→ Provided records

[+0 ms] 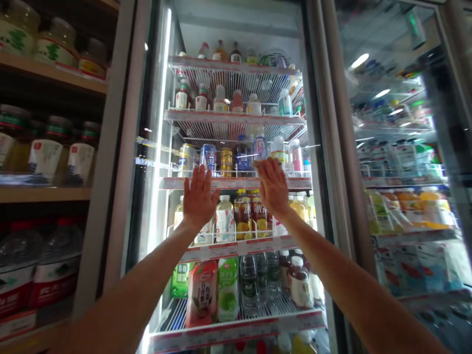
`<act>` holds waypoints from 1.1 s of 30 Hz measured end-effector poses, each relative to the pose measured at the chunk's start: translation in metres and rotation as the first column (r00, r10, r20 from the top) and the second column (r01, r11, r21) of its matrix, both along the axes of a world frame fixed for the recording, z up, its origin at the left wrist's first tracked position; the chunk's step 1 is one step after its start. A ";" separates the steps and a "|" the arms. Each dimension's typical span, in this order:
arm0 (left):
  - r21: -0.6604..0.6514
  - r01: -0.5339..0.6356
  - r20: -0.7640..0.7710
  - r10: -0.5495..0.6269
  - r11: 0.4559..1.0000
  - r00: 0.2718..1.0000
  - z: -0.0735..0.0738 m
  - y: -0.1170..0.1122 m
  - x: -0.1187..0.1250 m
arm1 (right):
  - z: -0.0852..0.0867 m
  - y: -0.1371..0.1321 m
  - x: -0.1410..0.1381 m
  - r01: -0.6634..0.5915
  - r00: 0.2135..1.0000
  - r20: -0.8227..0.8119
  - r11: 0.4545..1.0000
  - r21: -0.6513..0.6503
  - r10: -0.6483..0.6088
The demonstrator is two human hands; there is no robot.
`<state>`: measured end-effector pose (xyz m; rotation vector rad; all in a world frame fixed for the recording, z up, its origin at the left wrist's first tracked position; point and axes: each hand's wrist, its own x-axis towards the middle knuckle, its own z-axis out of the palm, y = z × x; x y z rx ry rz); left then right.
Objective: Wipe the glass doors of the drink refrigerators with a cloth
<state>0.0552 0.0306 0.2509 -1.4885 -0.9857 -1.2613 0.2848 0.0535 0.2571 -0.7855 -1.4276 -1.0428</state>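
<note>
My left hand [199, 196] and my right hand [272, 187] are both raised with fingers stretched out, palms toward the lit drinks fridge [236, 29]. They hold nothing. Both sit level with the shelf edge [236, 183] under a row of cans [208, 157] and small bottles. Just below and between the hands stand juice bottles [243, 214] and a white bottle [224, 219]. I cannot tell whether the palms touch a glass door or the shelf front. Lower down are a red carton [202, 294], a green bottle [227, 289] and dark water bottles [250, 282].
A wooden shelf unit [47, 194] on the left carries jars and large water jugs [40, 270]. A second fridge with a shut glass door [398, 147] stands on the right, its metal frame [339, 172] between the two.
</note>
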 end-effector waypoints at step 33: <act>-0.001 0.025 -0.008 -0.025 1.000 1.000 -0.001 0.001 -0.001 | 0.005 0.006 0.032 0.000 0.948 -0.319 0.999 -0.044 -0.014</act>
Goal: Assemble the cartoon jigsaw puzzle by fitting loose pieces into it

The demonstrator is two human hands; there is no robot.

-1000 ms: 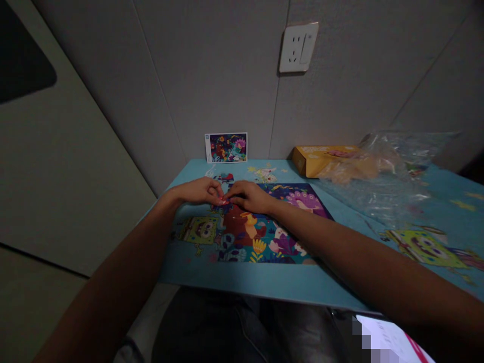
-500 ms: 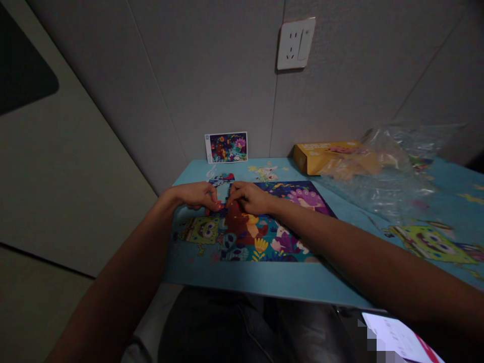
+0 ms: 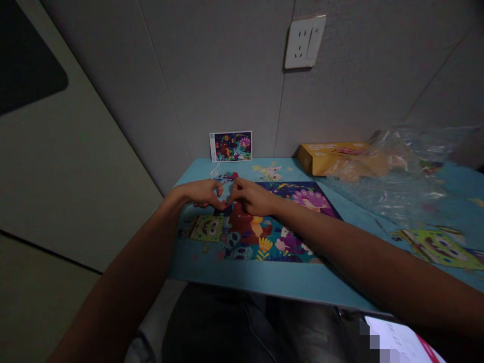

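Note:
A colourful jigsaw puzzle (image 3: pixel 272 227) lies mostly assembled on a blue cartoon-print table (image 3: pixel 260 277). My left hand (image 3: pixel 200 192) and my right hand (image 3: pixel 254 196) meet at the puzzle's upper left corner, fingers curled and fingertips pressed together over a spot there. Whether a piece sits under the fingertips is hidden. A small loose cluster of pieces (image 3: pixel 227 177) lies just beyond my hands.
A reference picture card (image 3: pixel 231 146) leans against the grey wall. A yellow box (image 3: pixel 325 157) and a crumpled clear plastic bag (image 3: pixel 393 176) lie at the back right. A wall socket (image 3: pixel 304 41) is above. My lap shows below the table edge.
Both hands stay together at the puzzle's upper left corner. The fingertips shifted slightly, and the view has moved a little.

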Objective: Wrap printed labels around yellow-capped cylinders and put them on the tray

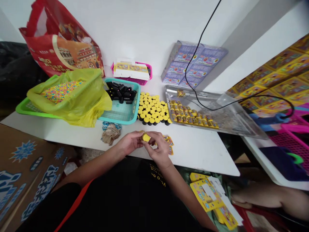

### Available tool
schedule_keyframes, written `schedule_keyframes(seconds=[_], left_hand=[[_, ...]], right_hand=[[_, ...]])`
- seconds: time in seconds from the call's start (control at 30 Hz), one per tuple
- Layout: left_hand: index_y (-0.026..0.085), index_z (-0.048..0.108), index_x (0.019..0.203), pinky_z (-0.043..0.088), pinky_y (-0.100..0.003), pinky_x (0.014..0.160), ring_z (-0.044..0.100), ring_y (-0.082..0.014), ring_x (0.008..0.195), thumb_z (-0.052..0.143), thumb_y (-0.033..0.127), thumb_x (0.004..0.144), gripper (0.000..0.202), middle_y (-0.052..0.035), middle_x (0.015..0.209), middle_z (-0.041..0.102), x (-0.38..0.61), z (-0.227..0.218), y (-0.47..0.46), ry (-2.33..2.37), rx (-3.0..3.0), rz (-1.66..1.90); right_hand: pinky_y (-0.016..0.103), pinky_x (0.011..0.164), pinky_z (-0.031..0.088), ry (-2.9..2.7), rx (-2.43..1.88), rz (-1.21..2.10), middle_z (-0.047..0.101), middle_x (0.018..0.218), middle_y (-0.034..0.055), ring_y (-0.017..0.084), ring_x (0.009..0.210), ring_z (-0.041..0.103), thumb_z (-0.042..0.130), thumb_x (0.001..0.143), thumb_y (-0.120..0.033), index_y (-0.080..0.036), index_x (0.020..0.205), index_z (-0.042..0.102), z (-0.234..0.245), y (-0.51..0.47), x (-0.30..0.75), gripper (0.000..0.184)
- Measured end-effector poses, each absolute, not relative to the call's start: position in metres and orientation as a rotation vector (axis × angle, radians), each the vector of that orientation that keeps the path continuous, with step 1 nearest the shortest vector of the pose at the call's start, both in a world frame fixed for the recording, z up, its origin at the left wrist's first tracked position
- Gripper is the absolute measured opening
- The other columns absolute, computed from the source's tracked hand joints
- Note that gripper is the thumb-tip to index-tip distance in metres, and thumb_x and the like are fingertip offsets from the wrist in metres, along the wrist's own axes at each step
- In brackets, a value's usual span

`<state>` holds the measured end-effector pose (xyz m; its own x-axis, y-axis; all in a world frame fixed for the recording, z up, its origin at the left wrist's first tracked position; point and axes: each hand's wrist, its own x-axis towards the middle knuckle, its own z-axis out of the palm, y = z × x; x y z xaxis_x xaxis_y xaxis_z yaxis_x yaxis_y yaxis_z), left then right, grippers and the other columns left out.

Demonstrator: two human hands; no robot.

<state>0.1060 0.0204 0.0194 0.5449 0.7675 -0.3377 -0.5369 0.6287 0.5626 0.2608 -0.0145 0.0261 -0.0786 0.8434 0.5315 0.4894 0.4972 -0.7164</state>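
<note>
You hold a small yellow cap (146,138) up above the white table (193,154), right between your hands. Your left hand (130,142) and right hand (158,149) are close together, and your fingers pinch the cap from both sides. Keep your grip soft but firm, so the cap does not slip or spin. Just past your right hand, little yellow packets (169,141) lie on the table. Farther out stand rows of black tubes with yellow tops (152,108). Next to them is a metal tray (169,93) with small yellow tubes inside, and a teal basket (138,96) holds black tubes.
</note>
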Motion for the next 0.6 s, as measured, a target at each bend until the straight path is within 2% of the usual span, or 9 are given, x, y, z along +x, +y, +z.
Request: schedule_keyframes(seconds=[0.13, 0.23, 0.33, 0.6], left_hand=[[0.014, 0.066, 0.082, 0.048, -0.025, 0.070, 0.064, -0.0139, 0.078, 0.078, 0.014, 0.066, 0.019, -0.0031, 0.084, 0.068, 0.108, 0.028, 0.025, 0.630, 0.468, 0.908], [0.013, 0.065, 0.082, 0.050, -0.028, 0.070, 0.064, -0.0148, 0.075, 0.076, 0.023, 0.073, 0.016, -0.0044, 0.083, 0.067, 0.109, 0.031, 0.029, 0.610, 0.429, 0.889], [0.013, 0.065, 0.082, 0.049, -0.027, 0.066, 0.063, -0.0144, 0.069, 0.074, 0.033, 0.078, 0.022, -0.0043, 0.076, 0.066, 0.115, 0.032, 0.030, 0.597, 0.388, 0.857], [0.013, 0.066, 0.087, 0.049, -0.025, 0.070, 0.062, -0.0122, 0.069, 0.076, 0.034, 0.077, 0.025, -0.0047, 0.081, 0.068, 0.127, 0.030, 0.017, 0.668, 0.306, 0.921]], right_hand=[[0.032, 0.058, 0.052, -1.721, -1.153, 0.386, 0.062, 0.099, 0.0069, 0.015, 0.064, 0.057, 0.069, 0.083, -0.035, -0.027, 0.114, 0.064, 0.021, -0.012, 0.262, 0.033], [0.033, 0.061, 0.053, -1.773, -1.189, 0.247, 0.062, 0.095, 0.0067, 0.016, 0.065, 0.058, 0.067, 0.085, -0.034, -0.027, 0.114, 0.065, 0.014, -0.010, 0.263, 0.030], [0.036, 0.069, 0.055, -1.820, -1.148, 0.153, 0.064, 0.098, 0.0079, 0.018, 0.072, 0.060, 0.066, 0.086, -0.029, -0.027, 0.116, 0.065, 0.013, -0.012, 0.263, 0.030], [0.033, 0.065, 0.054, -1.750, -1.120, 0.224, 0.067, 0.092, 0.0057, 0.018, 0.075, 0.062, 0.061, 0.091, -0.027, -0.026, 0.119, 0.065, 0.009, -0.010, 0.264, 0.029]])
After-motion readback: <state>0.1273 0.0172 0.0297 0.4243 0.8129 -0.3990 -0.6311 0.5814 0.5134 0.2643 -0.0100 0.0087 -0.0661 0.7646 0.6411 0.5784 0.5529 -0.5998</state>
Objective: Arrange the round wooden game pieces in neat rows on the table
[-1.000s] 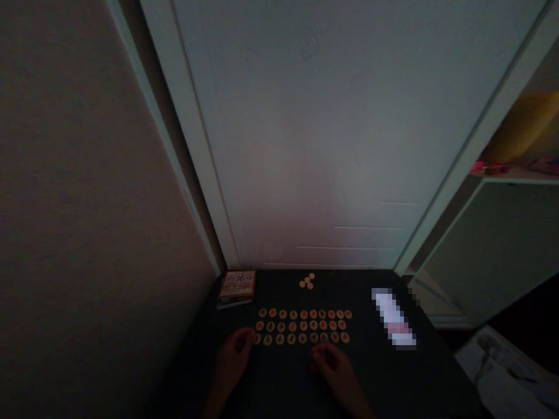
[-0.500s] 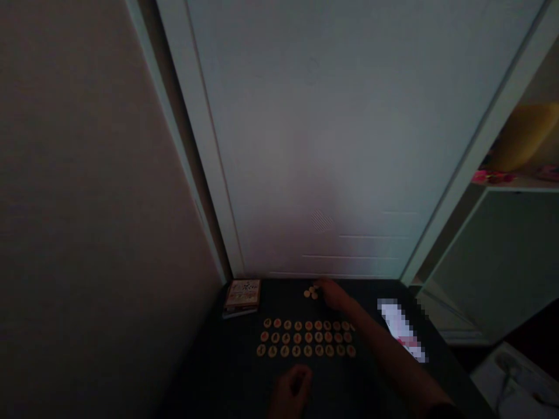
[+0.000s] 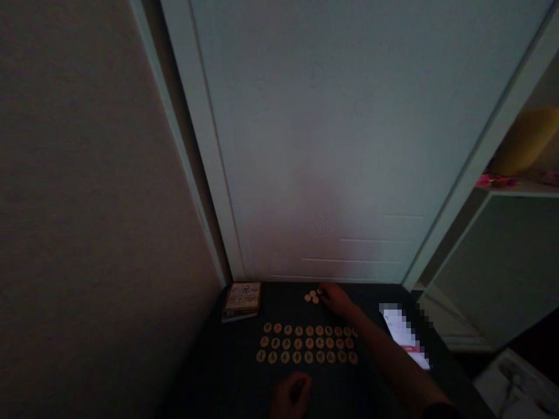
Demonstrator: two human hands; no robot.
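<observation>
Round wooden xiangqi pieces (image 3: pixel 310 343) with red or black characters lie in three rows on the dark table. Behind the rows is a small group of pale, plain-looking discs (image 3: pixel 312 297). My right hand (image 3: pixel 335 298) reaches over the right end of the rows to this group. Its thumb and fingertips are closed on one xiangqi piece (image 3: pixel 320 291) at the group's right edge. In front of the rows, close to me, my left hand (image 3: pixel 292 394) rests loosely curled, with a dark hollow between thumb and fingers and nothing visible in it.
A box (image 3: pixel 242 299) with printed writing lies at the back left of the dark table (image 3: pixel 227 361). A bright, blurred-out rectangular item (image 3: pixel 404 334) lies at the right. A white panel (image 3: pixel 314 145) rises behind the table, and a wall (image 3: pixel 87 203) borders the left.
The view has shifted a little, so everything sits slightly lower. My right hand stays at the disc group, its fingertips on the rightmost disc. My left hand keeps its curled pose.
</observation>
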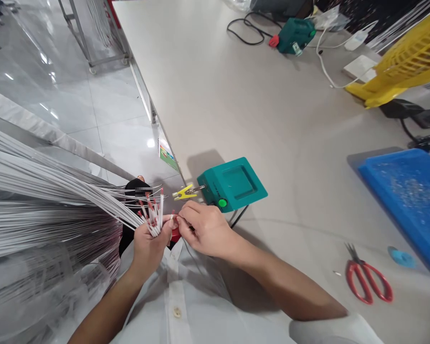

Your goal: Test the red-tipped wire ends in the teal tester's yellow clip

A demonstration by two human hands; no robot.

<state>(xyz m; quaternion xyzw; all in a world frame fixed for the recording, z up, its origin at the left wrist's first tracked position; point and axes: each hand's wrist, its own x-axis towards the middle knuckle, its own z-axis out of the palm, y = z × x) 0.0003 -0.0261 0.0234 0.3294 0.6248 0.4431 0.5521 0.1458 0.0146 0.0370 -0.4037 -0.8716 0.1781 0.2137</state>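
Observation:
My left hand (pixel 148 248) is closed around a bundle of white cables (pixel 154 222), whose ends show short red inner wires. One cable end sticks out between its thumb and fingers, close to the other hand. My right hand (pixel 206 227) is pinched at that end, its fingertips nearly meeting the left thumb; what exactly they grip is too small to make out. Just beyond my hands, at the table edge, sits a green device (pixel 236 184) with a green button. A yellow clip (pixel 185 192) projects from its left side.
Long white cables (pixel 50 191) hang at the left. On the table (pixel 272 119) lie red-handled scissors (pixel 367 277), a blue tray (pixel 408 191) with small clear pieces and a light-blue ring (pixel 402 257). A second green device (pixel 295 36) and a yellow fan-like object (pixel 408 57) stand farther back.

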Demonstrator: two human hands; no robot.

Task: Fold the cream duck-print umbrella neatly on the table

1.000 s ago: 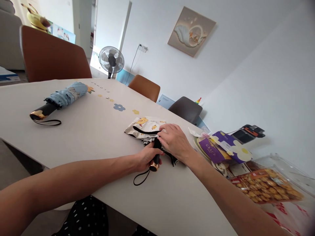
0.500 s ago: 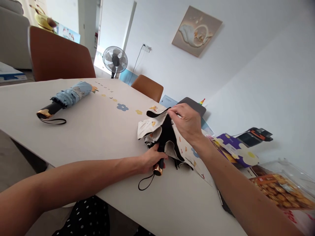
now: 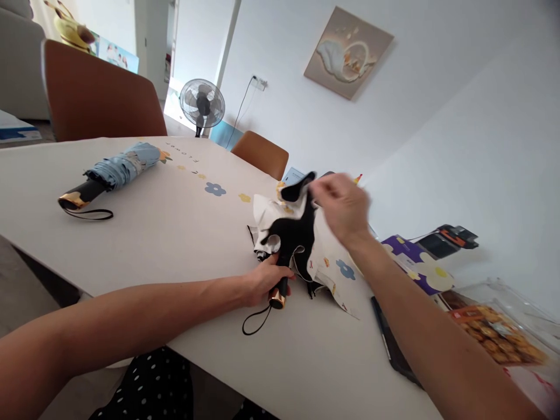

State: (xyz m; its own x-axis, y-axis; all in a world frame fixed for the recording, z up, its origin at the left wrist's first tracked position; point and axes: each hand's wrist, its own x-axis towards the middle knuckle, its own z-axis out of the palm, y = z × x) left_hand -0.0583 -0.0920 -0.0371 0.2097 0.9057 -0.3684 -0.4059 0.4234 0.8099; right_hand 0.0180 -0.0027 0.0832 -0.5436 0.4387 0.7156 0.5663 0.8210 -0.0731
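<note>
A white umbrella with small printed figures and a black lining lies partly folded on the table, its canopy loose and bunched. My left hand is wrapped around its black handle, just above the gold end cap with a hanging wrist loop. Higher up, my right hand is closed in a pinch at the raised canopy edge, its fingertips blurred by motion. Over on the left rests a light blue umbrella, folded up, with a black and gold handle pointing towards me.
The white table has printed flowers. Along its right side are a dark phone-like device, a purple box and a clear container of cookies. Brown chairs stand at the far side, with a fan behind.
My right hand has moved slightly up and to the right, and the canopy flap has lifted and shifted with it. My left hand keeps its hold on the handle.
</note>
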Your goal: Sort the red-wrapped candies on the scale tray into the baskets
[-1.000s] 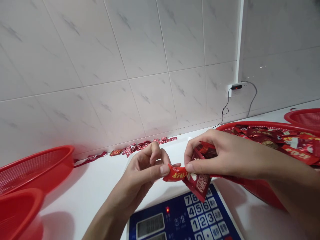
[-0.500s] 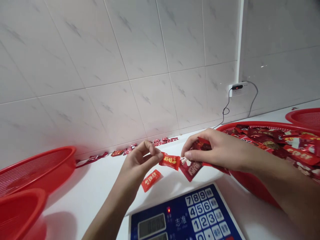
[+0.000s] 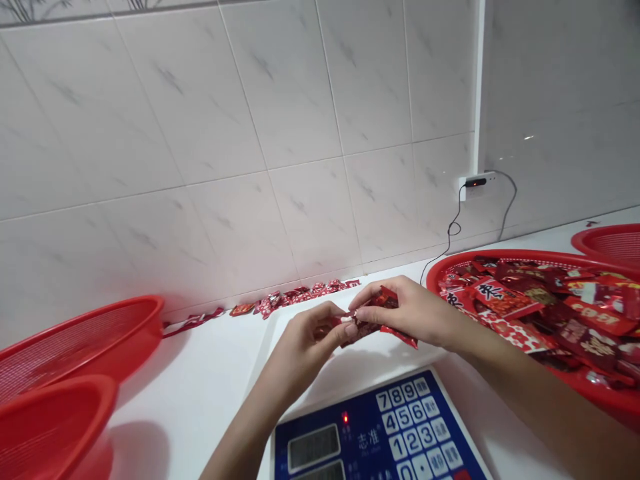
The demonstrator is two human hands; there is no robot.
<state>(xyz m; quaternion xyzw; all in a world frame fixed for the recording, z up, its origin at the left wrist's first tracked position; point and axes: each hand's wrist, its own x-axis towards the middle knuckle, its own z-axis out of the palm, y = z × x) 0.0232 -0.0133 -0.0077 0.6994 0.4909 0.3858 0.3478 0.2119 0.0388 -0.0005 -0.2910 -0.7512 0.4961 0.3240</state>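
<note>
Right above the scale, your left hand (image 3: 313, 343) and right hand (image 3: 407, 313) are together, their fingertips pinching a crumpled dark-red packet (image 3: 365, 330) between them, with a red strip (image 3: 400, 337) sticking out on the right. Your fingers hide most of the packet, so you can't read its print. Under your hands, the digital scale (image 3: 380, 427) sits on the white counter (image 3: 175, 413), its red light lit. To your right, the red basket (image 3: 500, 254) holds a deep heap of packets (image 3: 520, 300), so most of the pile is left to handle. Only a thin line of wrappers (image 3: 295, 297) lies against the tile wall (image 3: 225, 133), beyond the red baskets (image 3: 125, 353) at your left.
</note>
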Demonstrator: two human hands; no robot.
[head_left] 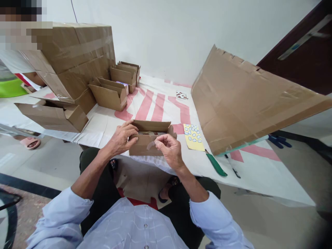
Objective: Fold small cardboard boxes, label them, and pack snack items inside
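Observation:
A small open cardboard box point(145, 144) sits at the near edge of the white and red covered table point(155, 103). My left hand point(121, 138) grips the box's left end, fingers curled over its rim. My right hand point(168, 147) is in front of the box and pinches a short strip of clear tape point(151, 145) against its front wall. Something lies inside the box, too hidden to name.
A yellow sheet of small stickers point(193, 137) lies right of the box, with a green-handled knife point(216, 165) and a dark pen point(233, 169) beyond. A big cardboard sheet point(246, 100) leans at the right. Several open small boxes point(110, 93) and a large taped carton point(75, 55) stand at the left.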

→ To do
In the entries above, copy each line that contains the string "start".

→ Exercise solution
`<act>` holds waypoints from 1.1 s of 30 Hz measured end-effector poses, each relative to the pose measured at the chunk's start: translation in metres and rotation as the first column (r00, r10, r20 from the top) and the second column (r01, r11, r21) of its matrix, both along the axes of a world frame fixed for the recording, z up, its origin at the left wrist's first tracked position; the chunk's step 1 is one step after its start. A ";" separates the steps and a "|" the arms. Each dimension's typical span, in this order:
- seconds: time in seconds from the call's start (control at 30 Hz), one per tuple
- Measured end-effector poses, each absolute, not relative to the call's start: position in metres and orientation as a rotation vector (axis × angle, radians), each the vector of that orientation that keeps the path continuous, with step 1 nearest the shortest vector of the pose at the call's start, both in a world frame fixed for the recording, z up, its origin at the left wrist's first tracked position

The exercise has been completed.